There have been fears that the cocoa was at risk of rotting.
Jonathan Parkman, joint head of agriculture at brokerage Marex Financial, told
Reuters Insider television on Wednesday that 100,000-150,000 tonnes of cocoa was unhedged and that this could have a bigger impact on prices than the resumption of shipments.
Commodity traders routinely use futures to hedge their risk when holding physical cocoa. Increased hedging would tend to weigh on futures prices.
Parkman said cocoa futures could fall by some 5-10 percent below what he called their fair value as exports restarted.
"Most of the reports say the damage has not been too bad," he said referring to some 450,000 tonnes in stock. "It will be useable."
Keith Flury, senior analyst with Rabobank, also told Reuters that he believed the stores were exportable and that any damage was limited.
He said he thought the market had already priced in the likelihood that the stores would be exportable.
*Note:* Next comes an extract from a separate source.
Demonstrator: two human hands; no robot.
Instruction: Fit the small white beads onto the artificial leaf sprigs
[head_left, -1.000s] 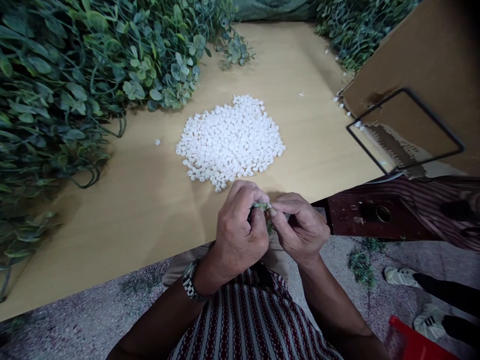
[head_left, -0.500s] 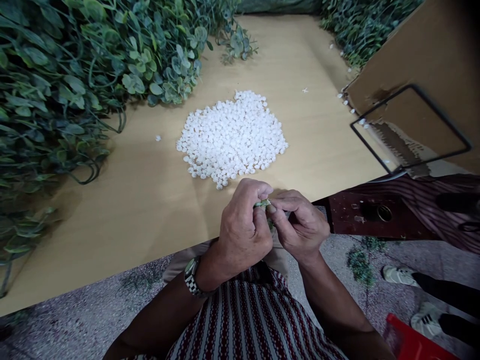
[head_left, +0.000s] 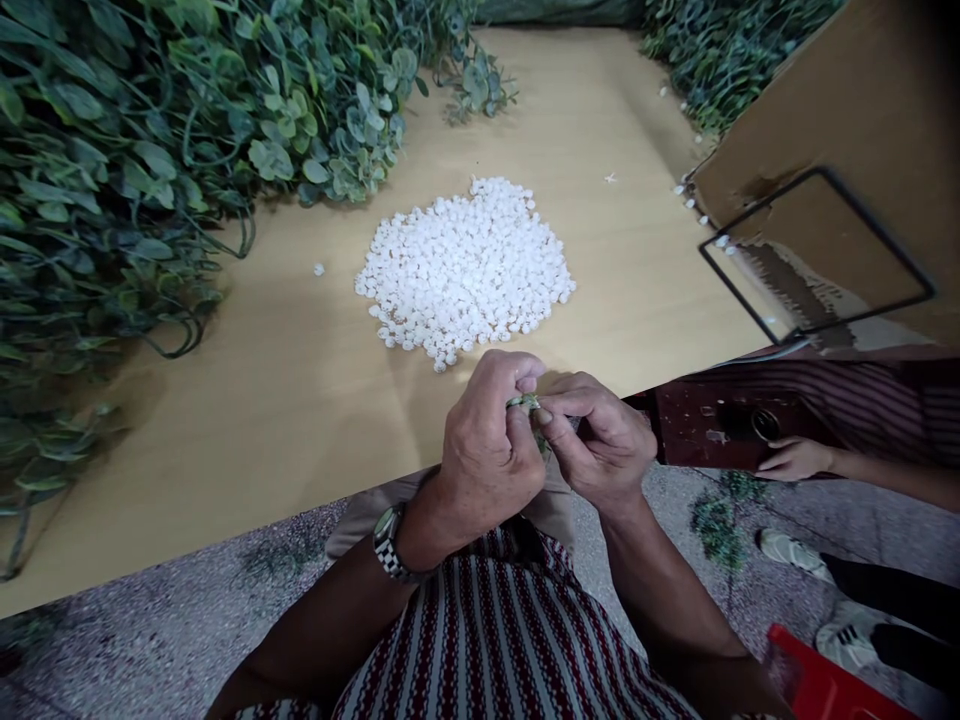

Flury said he forecast a global cocoa trade deficit of 30,000 tonnes in 2011/12 after a surplus of 168,000 tonnes in 2010/11.
"As we have less political strife, fundamentals can drive prices," he said.
Cocoa trade in Ivory Coast, which accounts for around 40 percent of the world's cocoa, has been halted by an export ban called by presidential claimant Alassane Ouattara, who now seems poised to take power from Laurent Gbagbo.
The two rivals engaged in a power struggle after contesting results of a Nov. 28 election, plunging the country into violence that has killed more than 1,500 people.
The international community backed Ouattara as the rightful winner of the poll.
The analysts said the likely departure of Gbagbo from power soon augured well for mid crop output prospects, as workers who had fled plantations would return.
Also, mid crop harvesting is just beginning in early April.
"This is the absolute nadir of the crop," Parkman said.
ICE cocoa futures prices have fallen by a fifth since hitting a 32-year high at $3,775 per tonne a month ago.